#### [YOUR TASK]
It would help if you retyped the data exactly, leaving out the pictures.

#### [INPUT DATA]
######
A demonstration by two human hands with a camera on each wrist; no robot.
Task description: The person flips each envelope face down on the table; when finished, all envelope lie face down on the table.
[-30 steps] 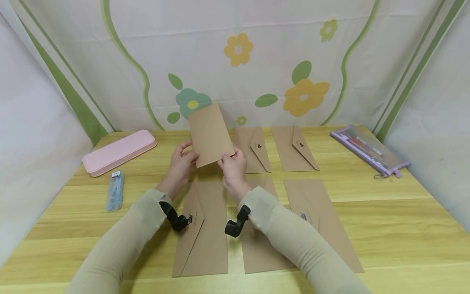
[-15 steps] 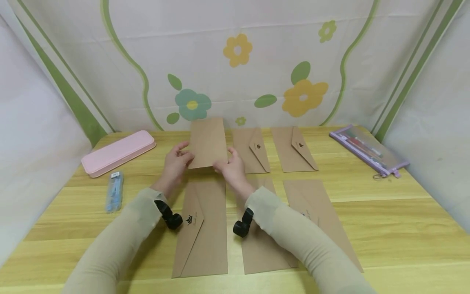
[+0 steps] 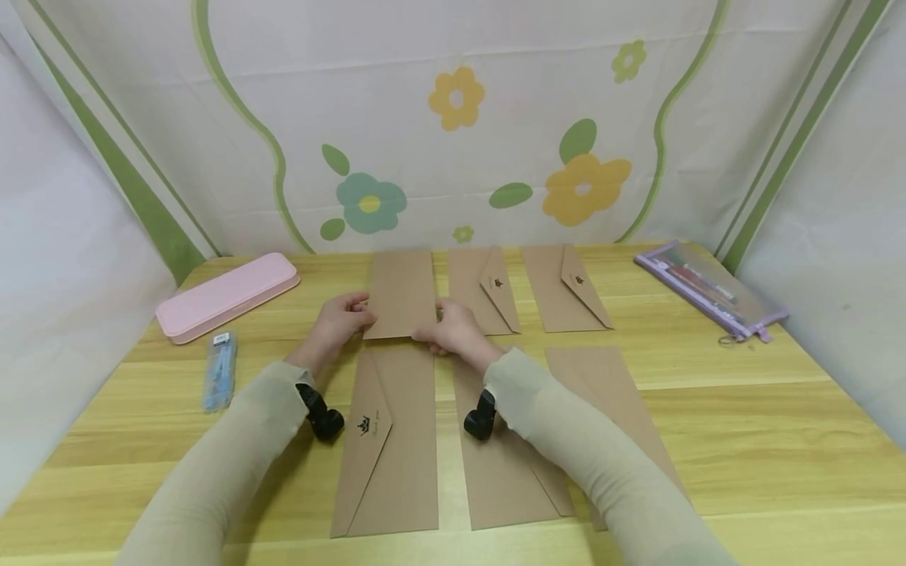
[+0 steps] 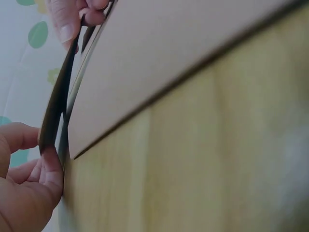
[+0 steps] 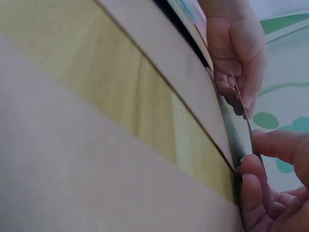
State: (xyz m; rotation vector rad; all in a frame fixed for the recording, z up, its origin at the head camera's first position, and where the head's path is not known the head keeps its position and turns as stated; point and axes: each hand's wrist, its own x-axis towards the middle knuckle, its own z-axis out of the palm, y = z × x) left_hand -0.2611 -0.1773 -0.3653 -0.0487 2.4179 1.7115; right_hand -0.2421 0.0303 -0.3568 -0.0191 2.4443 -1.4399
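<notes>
Both hands hold a plain brown paper envelope by its near corners, blank side up, at the back left of the envelope rows. My left hand pinches its left edge. On the opposite edge, the thumb and fingers of my right hand pinch it too. Both wrist views show the held envelope edge-on, its near end raised off the table. In front lies another envelope with a crown print on its flap. Beside the held one, to the right, is a crown-printed envelope.
More brown envelopes lie at back right, front middle and front right, the last partly under my right sleeve. A pink case and a blue plastic packet sit left. A purple-edged zip pouch with pens is right.
The envelope has come down from a raised, tilted position to nearly flat near the table. Both hands lowered with it and it straightened; the right hand shifted slightly right.
</notes>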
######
#### [ANSWER AREA]
A demonstration by two human hands with a camera on each wrist; no robot.
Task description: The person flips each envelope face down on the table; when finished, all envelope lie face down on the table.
[-30 steps] 
[-15 steps] 
[+0 steps] 
[+0 steps] 
[+0 steps] 
State: (xyz m; rotation vector rad; all in a frame fixed for the recording, z up, its origin at the head camera's first position, and where the head's path is not known the head keeps its position and turns as stated; point and axes: each hand's wrist, its own x-axis towards the middle knuckle, its own z-axis out of the palm, y = z × x) left_hand -0.2611 -0.1773 -0.3653 -0.0487 2.4179 1.7115; right_hand -0.2421 0.0303 -0.3568 -0.0191 2.4443 -1.4399
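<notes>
Both hands hold a plain brown paper envelope by its near corners, blank side up, at the back left of the envelope rows. My left hand pinches its left edge. On the opposite edge, the thumb and fingers of my right hand pinch it too. Both wrist views show the held envelope edge-on, its near end raised off the table. In front lies another envelope with a crown print on its flap. Beside the held one, to the right, is a crown-printed envelope.
More brown envelopes lie at back right, front middle and front right, the last partly under my right sleeve. A pink case and a blue plastic packet sit left. A purple-edged zip pouch with pens is right.
The envelope has come down from a raised, tilted position to nearly flat near the table. Both hands lowered with it and it straightened; the right hand shifted slightly right.
</notes>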

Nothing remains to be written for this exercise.